Еще примечательнее, что есть люди, верящие, будто им дано наводить порчу. Талантливый поэт, герцог Бизаньо, проходит по улице. Встречный крестьянин с большой корзиной клубники на голове роняет корзину, и клубника рассыпается по мостовой. Герцог подбегает к крестьянину: «Друг мой, — говорит он ему, — уверяю тебя, что я даже не взглянул в твою сторону».
Сегодня вечером в беседе с одним почтеннейшим человеком я подсмеивался над верой в етатуру. «А читали вы книгу Николая Волитты о етатуре? — спросил он. — Цезарь, Цицерон, Вергилий верили в нее, а люди эти стоили не меньше нашего...» И, к своему невыразимому удивлению, я убеждаюсь, что мой друг верит в етатуру. Он тут же подарил мне маленький выточенный из коралла рог, который я и ношу на часовой цепочке. Когда у меня возникнет страх перед дурным глазом, мне надо будет пошевелить его, стараясь обращать острием в сторону злого человека.
Один купец, очень худощавый, с красивыми, немного еврейскими глазами, приезжает в Неаполь. Князь *** приглашает его к обеду. Один из его сыновей сажает рядом с купцом некоего маркиза и после того, как все вышли из-за стола, говорит ему: «Ну, что вы скажете о своем соседе?» «Я? Ничего», — отвечает удивленный маркиз. «Дело в том, что говорят, будто он немного етаторе». «И дурную же шутку вы со мной сыграли! — говорит, бледнея, маркиз. — Надо было предупредить меня хоть на минуту раньше, я бы выплеснул ему в лицо мою чашку кофе».

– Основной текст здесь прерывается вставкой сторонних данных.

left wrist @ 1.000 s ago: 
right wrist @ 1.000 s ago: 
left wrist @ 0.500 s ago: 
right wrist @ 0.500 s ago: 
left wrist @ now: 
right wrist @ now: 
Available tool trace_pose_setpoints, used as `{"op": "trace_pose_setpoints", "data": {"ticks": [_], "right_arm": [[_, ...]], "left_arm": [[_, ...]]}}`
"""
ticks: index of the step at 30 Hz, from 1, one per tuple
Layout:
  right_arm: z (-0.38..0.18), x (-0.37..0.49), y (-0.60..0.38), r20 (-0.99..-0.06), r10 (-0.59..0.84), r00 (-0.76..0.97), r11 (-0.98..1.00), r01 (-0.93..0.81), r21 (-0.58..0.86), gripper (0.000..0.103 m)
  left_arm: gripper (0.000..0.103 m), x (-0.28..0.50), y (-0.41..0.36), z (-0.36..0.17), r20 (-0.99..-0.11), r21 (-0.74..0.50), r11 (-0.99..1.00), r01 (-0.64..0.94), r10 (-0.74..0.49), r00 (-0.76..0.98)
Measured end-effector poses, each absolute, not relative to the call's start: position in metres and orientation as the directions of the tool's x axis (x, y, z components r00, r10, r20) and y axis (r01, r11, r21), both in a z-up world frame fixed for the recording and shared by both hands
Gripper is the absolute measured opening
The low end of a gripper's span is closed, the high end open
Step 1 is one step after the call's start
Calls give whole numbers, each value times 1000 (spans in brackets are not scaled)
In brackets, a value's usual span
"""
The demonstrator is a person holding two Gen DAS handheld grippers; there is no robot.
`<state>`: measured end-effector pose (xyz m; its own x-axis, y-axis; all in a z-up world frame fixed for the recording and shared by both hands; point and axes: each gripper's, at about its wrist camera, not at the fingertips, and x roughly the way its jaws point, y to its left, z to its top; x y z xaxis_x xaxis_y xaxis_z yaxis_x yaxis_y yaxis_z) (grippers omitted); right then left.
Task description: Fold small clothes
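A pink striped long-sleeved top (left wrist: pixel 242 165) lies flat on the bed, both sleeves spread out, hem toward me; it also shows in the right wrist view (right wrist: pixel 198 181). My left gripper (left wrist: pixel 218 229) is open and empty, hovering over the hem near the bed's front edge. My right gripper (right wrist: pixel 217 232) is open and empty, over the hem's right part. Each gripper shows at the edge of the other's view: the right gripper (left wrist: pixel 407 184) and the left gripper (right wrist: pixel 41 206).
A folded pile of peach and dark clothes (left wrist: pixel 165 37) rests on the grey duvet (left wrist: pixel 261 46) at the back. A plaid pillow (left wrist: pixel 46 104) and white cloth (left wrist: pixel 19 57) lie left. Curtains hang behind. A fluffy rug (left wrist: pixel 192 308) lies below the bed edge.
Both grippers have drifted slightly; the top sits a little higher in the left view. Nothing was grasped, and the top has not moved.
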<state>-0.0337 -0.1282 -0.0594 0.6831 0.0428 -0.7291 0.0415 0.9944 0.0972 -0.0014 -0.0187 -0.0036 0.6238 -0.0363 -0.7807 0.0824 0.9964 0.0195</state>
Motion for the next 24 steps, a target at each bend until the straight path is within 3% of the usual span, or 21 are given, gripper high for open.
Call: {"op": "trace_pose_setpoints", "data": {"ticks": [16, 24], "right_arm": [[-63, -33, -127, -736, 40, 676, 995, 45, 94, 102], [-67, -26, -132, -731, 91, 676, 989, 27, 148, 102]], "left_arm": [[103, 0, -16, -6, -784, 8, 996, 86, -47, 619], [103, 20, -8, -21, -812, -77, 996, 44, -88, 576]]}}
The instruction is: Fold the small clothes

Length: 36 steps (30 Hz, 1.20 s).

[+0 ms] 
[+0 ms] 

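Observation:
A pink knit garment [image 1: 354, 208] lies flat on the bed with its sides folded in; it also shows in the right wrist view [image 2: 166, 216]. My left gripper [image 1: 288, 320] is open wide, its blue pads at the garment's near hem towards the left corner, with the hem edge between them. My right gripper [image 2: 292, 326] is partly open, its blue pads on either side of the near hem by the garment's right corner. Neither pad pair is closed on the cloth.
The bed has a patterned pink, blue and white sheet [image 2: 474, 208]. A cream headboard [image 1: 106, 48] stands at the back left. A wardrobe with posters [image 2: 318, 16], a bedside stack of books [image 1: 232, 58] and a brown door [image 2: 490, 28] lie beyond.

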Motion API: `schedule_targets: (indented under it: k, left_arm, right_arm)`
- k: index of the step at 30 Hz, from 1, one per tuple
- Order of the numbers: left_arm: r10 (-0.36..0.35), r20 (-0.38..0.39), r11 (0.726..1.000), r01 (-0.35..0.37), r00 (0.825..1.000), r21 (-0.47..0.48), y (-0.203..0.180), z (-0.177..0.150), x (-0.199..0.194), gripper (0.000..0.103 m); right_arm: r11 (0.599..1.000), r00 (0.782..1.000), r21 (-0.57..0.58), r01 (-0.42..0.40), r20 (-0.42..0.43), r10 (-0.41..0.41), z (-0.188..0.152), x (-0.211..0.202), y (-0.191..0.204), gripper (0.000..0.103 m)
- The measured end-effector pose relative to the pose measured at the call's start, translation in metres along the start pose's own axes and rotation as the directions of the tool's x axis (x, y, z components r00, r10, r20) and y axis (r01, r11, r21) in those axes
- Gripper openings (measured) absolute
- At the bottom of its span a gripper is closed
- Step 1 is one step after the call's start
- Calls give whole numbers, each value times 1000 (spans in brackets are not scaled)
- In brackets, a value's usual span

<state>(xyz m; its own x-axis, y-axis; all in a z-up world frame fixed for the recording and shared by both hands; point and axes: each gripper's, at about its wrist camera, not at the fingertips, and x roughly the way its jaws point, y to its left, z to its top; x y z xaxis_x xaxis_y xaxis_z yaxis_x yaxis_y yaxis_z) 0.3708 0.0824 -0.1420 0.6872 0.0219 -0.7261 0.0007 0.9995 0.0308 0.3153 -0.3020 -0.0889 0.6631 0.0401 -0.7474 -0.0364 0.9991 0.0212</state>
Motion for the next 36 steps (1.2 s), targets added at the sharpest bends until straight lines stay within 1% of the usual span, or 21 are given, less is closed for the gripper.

Необходимо разбить столб воздуха между глазом злого волшебника и тем, на что он смотрит. Выплеснутая жидкость очень для этого подходит; ружейный выстрел еще лучше. Змея или жаба именно в качестве етаторе пристально глядит на птичку, поющую на макушке дерева, заставляя ее спускаться все ниже и ниже, пока она не упадет им в пасть. Возьмите большую жабу, бросьте ее в стеклянный сосуд со спиртом: она там издохнет, не закрывая глаз. Если через сутки после ее смерти вы посмотрите ей в глаза, вас настигнет етатура, и вы упадете без чувств. Я предложил подвергнуться подобному опыту, и мне ответили, что я лишен веры.
Вот факт, относящийся к 1824 году. Дон Иорра, директор музея в Портичи, человек весьма почтенный, имеет несчастье слыть етаторе. Он ходатайствовал перед покойным неаполитанским королем Фердинандом об аудиенции, которой этот государь поостерегся его удостоить. Наконец через восемь лет, уступая просьбам друзей дона Иорре, король принимает директора своего музея. В течение двадцати минут, пока длилась аудиенция, он чувствовал себя очень не по себе и все время вертел в пальцах маленький выточенный из коралла рог. На следующую ночь с ним случился апоплексический удар.
Когда я был у дуврских утесов, мне говорили, что нервный человек, стоя на краю пропасти, испытывает желание броситься в нее.